Es läutete und Thoma sagte, es sei Zeit zur Kirche zu gehen, wo die Seelenmesse für die Mutter gelesen wird. Landolin und seine beiden Kinder gingen zur Kirche. Die Schweigsamkeit Peters konnte nicht auffallen, denn Niemand sprach ein Wort.

Als man die Kirche wieder verließ, waren die Wolken verflogen, nur noch da und dort kroch eine Flocke, immer mehr zerfetzt, die Waldberge hinan. Gottlob! Die Sonne ist wieder da, empfand Jegliches, und die gramvollen Gesichter erhellten sich.

Peter trennte sich sofort im Hofe von Vater und Schwester und befahl mit kurzen Worten, daß Alles sich aufs Feld mache, wo man geschnittenen Hafer liegen hatte, um ihn zu binden und in Garben zum Austrocknen aufzustellen; dann ging er nach dem Stall, und bald kam Landolin und sagte, man solle ihm ein Pferd satteln, er wolle in die Sägmühle zu Anton und seinem Vater reiten.

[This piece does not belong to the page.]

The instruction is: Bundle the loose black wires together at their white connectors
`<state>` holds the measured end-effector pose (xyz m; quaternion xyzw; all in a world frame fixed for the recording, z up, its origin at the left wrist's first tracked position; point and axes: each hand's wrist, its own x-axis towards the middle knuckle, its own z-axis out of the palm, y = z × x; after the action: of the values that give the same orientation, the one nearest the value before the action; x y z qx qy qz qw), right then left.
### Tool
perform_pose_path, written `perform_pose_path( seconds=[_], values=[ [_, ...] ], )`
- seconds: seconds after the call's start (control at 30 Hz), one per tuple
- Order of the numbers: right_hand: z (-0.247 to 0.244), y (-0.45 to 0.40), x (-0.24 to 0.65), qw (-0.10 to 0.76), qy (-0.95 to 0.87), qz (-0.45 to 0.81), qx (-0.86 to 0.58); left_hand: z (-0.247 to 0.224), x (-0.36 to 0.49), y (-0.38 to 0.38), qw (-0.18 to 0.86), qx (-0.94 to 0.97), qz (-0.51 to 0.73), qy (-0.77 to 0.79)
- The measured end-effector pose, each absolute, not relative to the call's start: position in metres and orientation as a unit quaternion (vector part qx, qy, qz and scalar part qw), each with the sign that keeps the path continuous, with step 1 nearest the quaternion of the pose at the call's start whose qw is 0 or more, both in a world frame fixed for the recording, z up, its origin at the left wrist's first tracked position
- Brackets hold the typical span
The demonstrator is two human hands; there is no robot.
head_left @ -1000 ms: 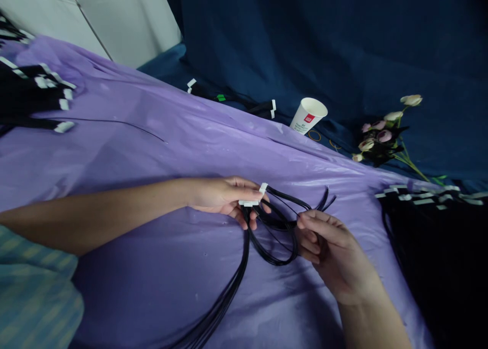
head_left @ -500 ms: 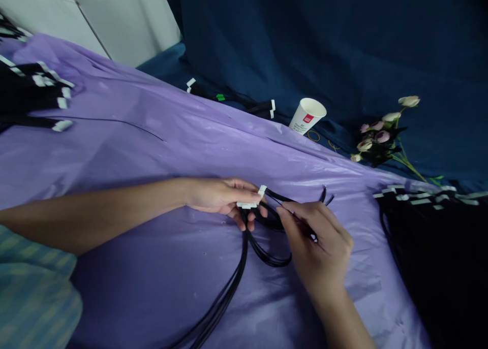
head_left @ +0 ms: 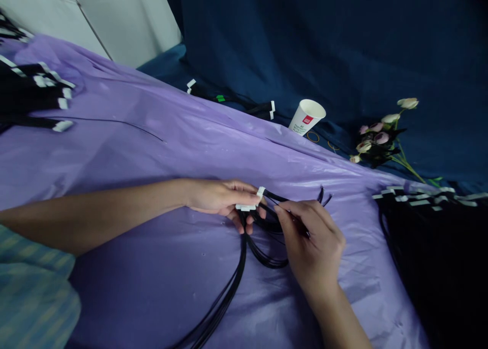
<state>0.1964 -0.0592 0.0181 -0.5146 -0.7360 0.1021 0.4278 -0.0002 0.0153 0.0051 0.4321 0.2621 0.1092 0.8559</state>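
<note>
My left hand [head_left: 229,199] is closed around white plastic connectors [head_left: 247,207], thumb on top and fingers curled beneath. Black wires [head_left: 240,257] run from these connectors, hanging down in a bundle toward the lower edge and looping to the right. Just to the right, my right hand [head_left: 314,237] pinches a thin black wire [head_left: 271,198] between thumb and forefinger, close to the connectors. Whether that wire's tip is in a connector I cannot tell. Loose wire ends [head_left: 323,194] stick out beyond the right hand's knuckles.
A purple cloth [head_left: 152,273] covers the work surface. Piles of black wires with white connectors lie at the left [head_left: 34,95] and at the right [head_left: 434,247]. Along the back edge are another harness [head_left: 244,102], a paper cup [head_left: 307,118] and artificial flowers [head_left: 381,135].
My right hand has moved slightly left, toward the connectors, still pinching the wire. My left hand has stayed nearly in place with its hold.
</note>
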Motion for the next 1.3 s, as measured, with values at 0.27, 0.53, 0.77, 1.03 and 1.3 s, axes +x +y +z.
perform_pose_path(
  seconds=[0.27, 0.53, 0.77, 1.03, 1.3],
  values=[
    [0.018, -0.055, 0.220, 0.417, -0.714, 0.027, -0.562, 0.005, -0.004, 0.022, 0.872, 0.382, 0.115, 0.283],
    [0.020, -0.057, 0.222, 0.404, -0.708, -0.074, -0.574, 0.006, 0.001, 0.025, 0.884, 0.298, 0.167, 0.318],
    [0.021, -0.068, 0.207, 0.403, -0.745, -0.038, -0.530, 0.001, 0.000, 0.027, 0.888, 0.302, 0.193, 0.290],
    [0.015, -0.070, 0.199, 0.395, -0.756, 0.046, -0.520, 0.001, -0.001, 0.028, 0.889, 0.315, 0.181, 0.279],
    [0.010, -0.061, 0.202, 0.391, -0.741, 0.112, -0.535, -0.001, -0.002, 0.028, 0.892, 0.334, 0.169, 0.252]
  ],
)
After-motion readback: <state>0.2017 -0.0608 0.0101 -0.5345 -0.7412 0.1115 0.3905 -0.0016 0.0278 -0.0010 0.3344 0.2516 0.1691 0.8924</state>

»Ja, Vater, die Fuchsstute könnt Ihr nicht nehmen, die hat erst vor ein paar Tagen gefohlt.«

»So laß mir den Rapp-Hengst satteln.«

»Ja, Vater, ich brauch' ihn eigentlich ins Feld und –«

»Was und?«

Ein erschreckter, vielleicht aber auch ein böser Blick Peters traf den Vater, da er diese Worte so scharf aussprach, er wiederholte sie aber noch schärfer:

»Was und? So red' doch! Du hast doch sonst reden können und wie!«

Peter rang offenbar mit seinem Zorn, da er mit gehaltenem Tone erwiderte:

»Der Rapp-Hengst ist nicht mehr gut zum Reiten, ich weiß nicht, wie es kommt; Ihr könnet ihn nicht reiten.«

»Ich kann nicht? Ich kann den bösesten Gaul reiten,« rief Landolin, die Faust erhebend, indem er nach dem Stall ging und den Rappen loskettete.

Landolin hatte diese Worte ganz einfach gesagt, da sein Stolz beleidigt war, daß es ein Pferd geben solle, das er nicht reiten könne. Peter aber deutete diese Worte ganz anders, der Vater hatte offenbar sagen wollen, daß er auch ihn wieder unterkriegen könne.

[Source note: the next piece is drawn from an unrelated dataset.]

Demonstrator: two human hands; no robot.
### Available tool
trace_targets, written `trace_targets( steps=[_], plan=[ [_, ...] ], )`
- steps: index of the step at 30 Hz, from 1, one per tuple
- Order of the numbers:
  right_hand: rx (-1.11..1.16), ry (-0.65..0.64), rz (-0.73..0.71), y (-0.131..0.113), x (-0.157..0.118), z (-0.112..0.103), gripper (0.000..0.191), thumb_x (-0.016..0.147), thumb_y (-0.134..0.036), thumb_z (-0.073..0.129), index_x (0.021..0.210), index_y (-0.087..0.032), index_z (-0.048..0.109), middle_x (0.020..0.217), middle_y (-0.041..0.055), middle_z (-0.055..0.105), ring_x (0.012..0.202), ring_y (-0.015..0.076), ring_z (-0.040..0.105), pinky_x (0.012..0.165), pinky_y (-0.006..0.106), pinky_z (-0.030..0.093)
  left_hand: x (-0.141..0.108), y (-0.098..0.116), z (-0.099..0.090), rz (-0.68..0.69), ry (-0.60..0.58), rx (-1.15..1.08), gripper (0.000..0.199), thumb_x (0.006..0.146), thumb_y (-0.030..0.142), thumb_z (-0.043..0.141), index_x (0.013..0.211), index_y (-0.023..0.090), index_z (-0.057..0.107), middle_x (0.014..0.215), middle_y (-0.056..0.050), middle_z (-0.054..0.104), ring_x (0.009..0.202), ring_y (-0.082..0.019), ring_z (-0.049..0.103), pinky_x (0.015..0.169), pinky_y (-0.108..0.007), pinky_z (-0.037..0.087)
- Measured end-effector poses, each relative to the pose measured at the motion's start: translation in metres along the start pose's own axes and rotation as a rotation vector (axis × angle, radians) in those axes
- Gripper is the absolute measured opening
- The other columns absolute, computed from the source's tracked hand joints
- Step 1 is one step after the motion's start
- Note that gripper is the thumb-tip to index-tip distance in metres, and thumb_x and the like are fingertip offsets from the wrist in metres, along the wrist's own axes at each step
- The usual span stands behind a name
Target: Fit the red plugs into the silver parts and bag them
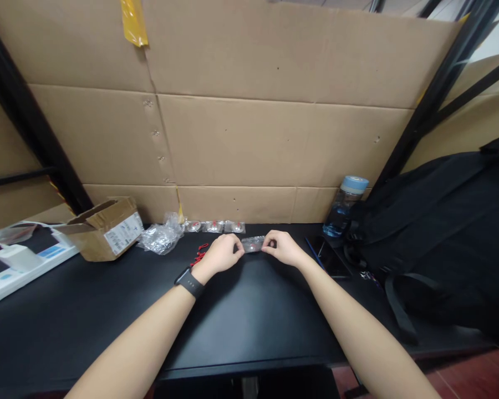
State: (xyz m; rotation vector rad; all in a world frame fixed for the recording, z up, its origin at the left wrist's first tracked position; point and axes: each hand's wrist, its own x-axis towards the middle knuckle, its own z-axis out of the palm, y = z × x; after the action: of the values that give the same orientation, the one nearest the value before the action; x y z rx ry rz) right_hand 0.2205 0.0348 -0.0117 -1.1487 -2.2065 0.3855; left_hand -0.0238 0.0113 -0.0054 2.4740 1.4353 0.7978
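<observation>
Between my two hands is a small clear plastic packet [253,244] with something red and round-looking inside. My left hand [222,254], with a dark watch on its wrist, pinches the packet's left end. The fingertips of my right hand [283,247] are closed on its right end. Several red cords [198,256] lie on the table just left of my left hand, partly hidden by it. Behind the hands, a row of three similar packets [214,226] rests against the cardboard wall, each with a bit of red showing.
An opened cardboard box [103,230], crumpled bubble wrap [163,235] and a white power strip [29,271] occupy the left side. To the right are a phone [327,256], a blue-capped bottle [344,208] and a large black backpack [444,233]. Cardboard [241,138] walls the back of the black table [249,321].
</observation>
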Motion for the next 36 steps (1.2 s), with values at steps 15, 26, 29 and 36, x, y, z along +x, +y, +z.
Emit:
trace_targets(
  steps=[15,26,29,36],
  plan=[
    [0.396,0.059,0.324,0.001,0.002,0.012,0.038,0.071,-0.016,0.072,0.107,-0.021,0.060,0.070,-0.0028,0.071,0.063,0.0144,0.065,0.064,0.024,0.049,-0.001,0.006,0.009,-0.284,0.045,-0.181,0.043,0.079,0.022,0.061,0.118,0.025,0.044,0.082,0.004,0.076,0.085,-0.022,0.071,0.084,-0.035,0.042],
    [-0.229,-0.125,0.075,-0.015,-0.009,0.005,0.042,0.068,-0.015,0.074,0.109,-0.027,0.073,0.111,0.0065,0.064,0.101,0.0234,0.059,0.080,0.031,0.047,-0.011,0.010,0.022,-0.024,-0.104,0.220,0.040,0.087,0.020,0.051,0.123,0.031,0.064,0.115,-0.008,0.064,0.110,-0.029,0.054,0.091,-0.042,0.037],
    [-0.242,-0.118,0.042,-0.015,-0.009,0.008,0.034,0.073,-0.020,0.074,0.106,-0.028,0.074,0.120,0.0060,0.064,0.109,0.0257,0.057,0.085,0.034,0.048,-0.012,0.011,0.021,0.010,-0.087,0.221,0.039,0.084,0.026,0.059,0.122,0.030,0.064,0.123,-0.008,0.060,0.118,-0.030,0.048,0.093,-0.043,0.037],
    [-0.130,-0.121,0.058,-0.010,-0.007,0.007,0.021,0.090,-0.032,0.064,0.108,-0.032,0.076,0.104,0.0029,0.078,0.094,0.0223,0.070,0.077,0.029,0.049,-0.011,0.013,0.020,-0.025,0.005,0.254,0.022,0.097,0.028,0.050,0.106,0.027,0.071,0.121,-0.008,0.063,0.125,-0.030,0.042,0.095,-0.045,0.035]
  ],
)
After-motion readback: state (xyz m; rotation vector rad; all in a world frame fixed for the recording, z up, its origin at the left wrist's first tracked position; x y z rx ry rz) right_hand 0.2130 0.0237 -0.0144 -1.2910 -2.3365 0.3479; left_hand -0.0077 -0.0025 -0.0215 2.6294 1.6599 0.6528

Der Rappe war gesattelt, Landolin nestelte den Hund los, dann stieg er auf.

Thoma war in den Hof herabgekommen, der Vater reichte ihr die Hand und sagte: »Wenn wir nicht in Trauer wären, müßtest Du mir einen Rosmarinzweig mit rothem Band an den Rock stecken.« Die Kühe wurden eben zur Tränke herausgelassen, und Landolin rief: »Thoma! Die Preiskuh, die kriegst Du im Voraus. Nun behüt' Euch Gott. Peter, gieb mir auch eine Hand. Ich komm' noch manchmal zu Dir von der Sägmühle herauf.«

Er trieb das Pferd an, daß es sich hoch aufbäumte und Funken aus dem Pflaster aufsprühten, just dort an der Stelle, wo damals Vetturi niedergestürzt war.

Landolin bemeisterte das Pferd mit starker Kraft. Die Tochter und der Sohn schauten unter dem Hofthore ihm nach, wie er auf der Straße dahin den Rappen tänzeln ließ; der Vater erschien wieder in seiner ganzen Stattlichkeit, und dort, wo der Weg thalwärts in den Wald einbiegt, grüßte Landolin, nach rückwärts gewendet, den Hut lüpfend.

Als Thoma sich wieder nach dem Hause wendete, kam von der andern Seite eine offene Kutsche angefahren, und drin saß die Kreisräthin mit ihrem Bruder, dem Staatsanwalt. Sie hielt vor dem Hause an, der Staatsanwalt fuhr weiter ins Land hinein, die Kreisräthin stieg ab; sie war gekommen, um die Trauernden zu trösten, und hörte zu ihrer großen Freude, auf welchem Wege jetzt Landolin war.